A lot of McClatchy critics would love to take that chance just
to see someone else try to run the team.
“I know there are people out there who say, ‘If we
get rid of McClatchy, things will get better in Pittsburgh.’
But I don’t really see this magic owner sitting out there
who wants to subsidize a small market team. Getting rid of me
isn’t going to change our market size. Getting rid of me
isn’t going to change our television contracts…I probably
have a better shot at trying to change that, given my position
in Major League Baseball, than any new owner would have coming
into this market.”
In McClatchy’s words, “you have to be close to perfect”
to win as a small market team. By his own admission, McClatchy
has been anything but that.

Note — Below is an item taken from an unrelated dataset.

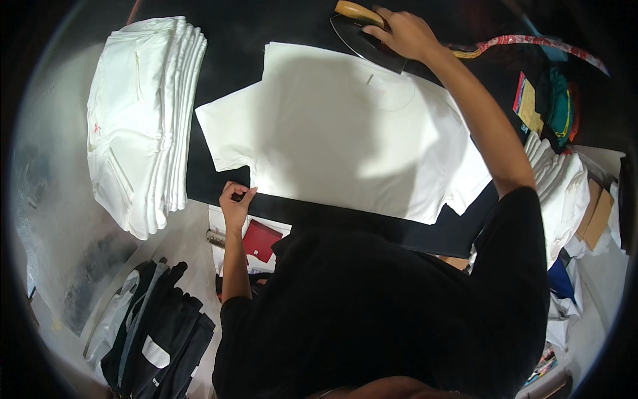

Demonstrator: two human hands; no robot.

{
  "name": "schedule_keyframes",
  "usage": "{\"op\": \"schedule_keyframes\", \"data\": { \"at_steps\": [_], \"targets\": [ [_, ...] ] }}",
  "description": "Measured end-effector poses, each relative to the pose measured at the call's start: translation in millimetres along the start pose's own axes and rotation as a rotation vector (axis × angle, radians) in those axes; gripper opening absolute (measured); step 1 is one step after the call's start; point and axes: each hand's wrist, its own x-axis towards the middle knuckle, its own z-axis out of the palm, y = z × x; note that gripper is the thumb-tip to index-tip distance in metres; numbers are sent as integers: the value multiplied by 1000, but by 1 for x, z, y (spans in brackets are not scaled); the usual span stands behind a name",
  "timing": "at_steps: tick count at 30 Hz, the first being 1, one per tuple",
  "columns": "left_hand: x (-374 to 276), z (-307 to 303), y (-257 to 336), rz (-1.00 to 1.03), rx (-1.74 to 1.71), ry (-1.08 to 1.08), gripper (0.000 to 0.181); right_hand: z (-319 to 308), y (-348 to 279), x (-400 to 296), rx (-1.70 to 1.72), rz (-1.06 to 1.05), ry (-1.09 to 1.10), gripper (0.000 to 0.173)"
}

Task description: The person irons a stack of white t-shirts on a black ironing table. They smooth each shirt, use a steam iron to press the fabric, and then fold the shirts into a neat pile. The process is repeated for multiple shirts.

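A white T-shirt [329,129] lies spread flat on a black-covered table [229,65], its neckline towards the upper right. My right hand [406,37] is on the wooden handle of an iron [366,37], whose dark soleplate body overlaps the shirt's far edge near the collar. A wrapped cord runs from the handle's side off to the right. With finger and thumb together, my left hand [238,195] pinches the shirt's near left corner, just below the sleeve.
Folded white garments [144,124] are stacked at the table's left. More white garments [563,189] sit at the right, near a green bundle [558,107] and cardboard [595,214]. Dark garments [159,329] stand at lower left. A red packet [260,240] lies below the near edge.
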Motion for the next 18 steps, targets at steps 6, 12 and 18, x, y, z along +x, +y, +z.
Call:
{"op": "schedule_keyframes", "data": {
  "at_steps": [6, 12, 18],
  "targets": [
    [1, 3, -9, 78, 3, 36, 23, -1, 20, -156, 449, 210, 453, 43],
    [1, 18, -1, 48, 66, 129, 36, 51, 29, -418, 318, 978, -95, 64],
    [33, 24, 8, 79, 578, 16, 64, 145, -19, -476, 549, 1273, 271, 79]
  ]
}}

And going into his tenth year as team
owner, McClatchy still has a long way to go to learn how to be
that way.
But there are some – outside of Pittsburgh – who
feel he is doing as well as can be expected – given the
circumstances.
“McClatchy tried to do the right thing before opening
the right ballpark, and like the Tigers, Brewers and Reds, his
Cleveland model fell short,” said ESPN analyst Peter Gammons.
“Instead of sitting there throwing mad money in the rivers,
he is trying to get it right.”
If there is one thing McClatchy has learned, it’s how to
absorb the slings and arrows of a fan base that has grown tired
of the learning curve. He can handle the rants about losses. He
can take the personal shots and inferences about his intentions
as a businessman. He can even withstand hate mail about the price
of bottled water. Just so long as disgruntled Pirates’ fans
don’t blame him for all the rain, he’ll keep trying.